Their six brothers and sisters were buried yesterday, along with
their mother and father. Another "terrorist" target. So was a
neighbouring family with five children who were also buried
yesterday. Another "terrorist" target.
Terrorist, terrorist, terrorist. There is something perverse about
all this, the slaughter and massive destruction and the
self-righteous, constant, cancerous use of the word "terrorist". No,
let us not forget that the Hizbollah broke international law,
crossed the Israeli border, killed three Israeli soldiers, captured
two others and dragged them back through the border fence. It was an
act of calculated ruthlessness that should never allow Hizbollah
leader, Hassan Nasrallah, to grin so broadly ay his press
conference. It has brought unparalleled tragedy to countless
innocents in Lebanon. And of course, it has led Hizbollah to fire at
least 170 Katyusha rockets into Israel.
But what would happen if the powerless Lebanese government had
actually unleashed air attacks across Israel the last time Israel's
troops crossed into Lebanon? What if the Lebanese air force then
killed 73 Israeli civilians in bombing raids in Ashkelon, Tel Aviv
and Israeli West Jerusalem? What if a Lebanese fighter aircraft
bombed Ben Gurion airport? What if a Lebanese plane destroyed 26
road bridges across Israel? Would it not be called "terrorism"? I
rather think it would. But if Israel was the victim, it would also
probably be Word War Three.
Of course, Lebanon cannot attack Tel Aviv. Its air force comprises
three ancient Hawker Hunters and an equally ancient fleet of
Vietnam-era Huey helicopters. Syria, however, has missiles that can
reach Tel Aviv. So Syria - which Israel rightly believes to be
behind Wednesday's Hizbollah attack is not going to be bombed. It is
Lebanon which must be punished.
The Israeli leadership intends to "break" the Hizbollah and destroy
its "terrorist cancer". Really?

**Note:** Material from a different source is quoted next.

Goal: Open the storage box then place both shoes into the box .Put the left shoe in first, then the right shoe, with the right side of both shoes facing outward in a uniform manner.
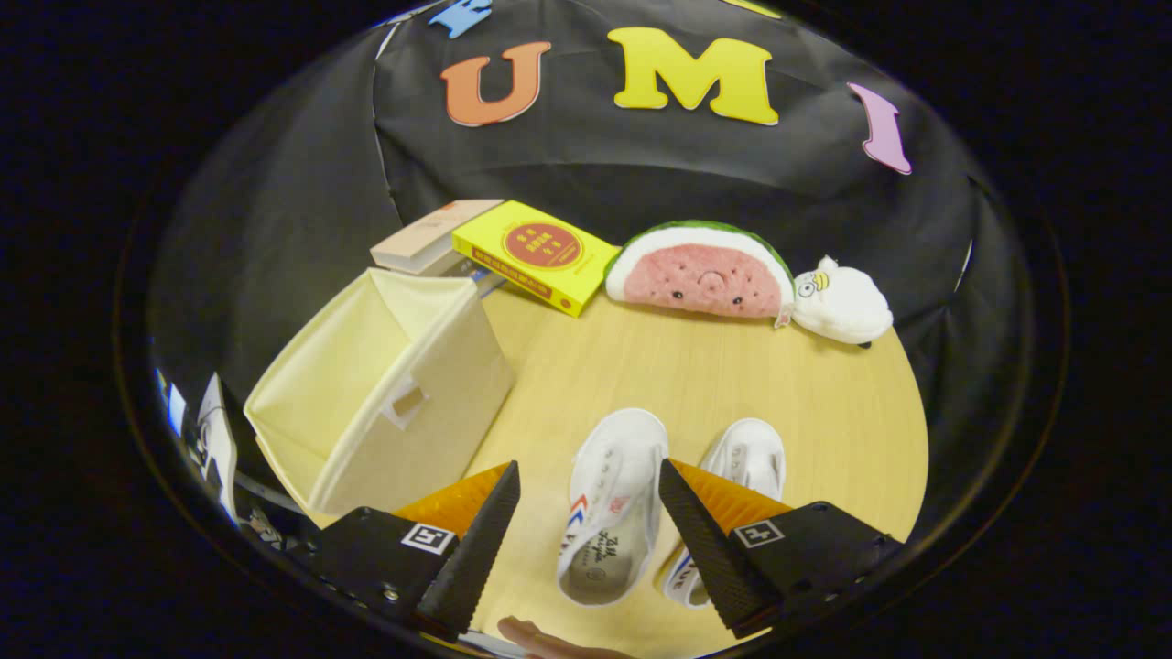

Do the Israelis really believe they
can "break" one of the toughest guerrilla armies in the world? And
how?
There are real issues here. Under UN Security Council Resolution
1559 - the same resolution that got the Syrian army out of Lebanon -
the Shia Muslim Hizbollah should have been disarmed. They were not
because, if the Lebanese Prime Minister, Fouad Siniora, had tried to
do so, the Lebanese army would have had to fight them and the army
would almost certainly broken apart because most Lebanese soldiers
are Shia Muslims. We could see the restarting of the civil war in
Lebanon - a fact which Nasrallah is cynically aware of - but
attempts by Siniora and his cabinet colleagues to find a new role
for Hizbollah, which has a minister in the government (he is
Minister of Labour) foundered. And the greatest now is that the
Lebanese government will collapse and be replaced by a pro-Syrian
government which could re-invite the Syrians back into the country.
So there's a real conundrum to be solved. But it's not going to
succeed with the mass bombing of the country by Israel. Not the
obsession with terrorists, terrorists, terrorists.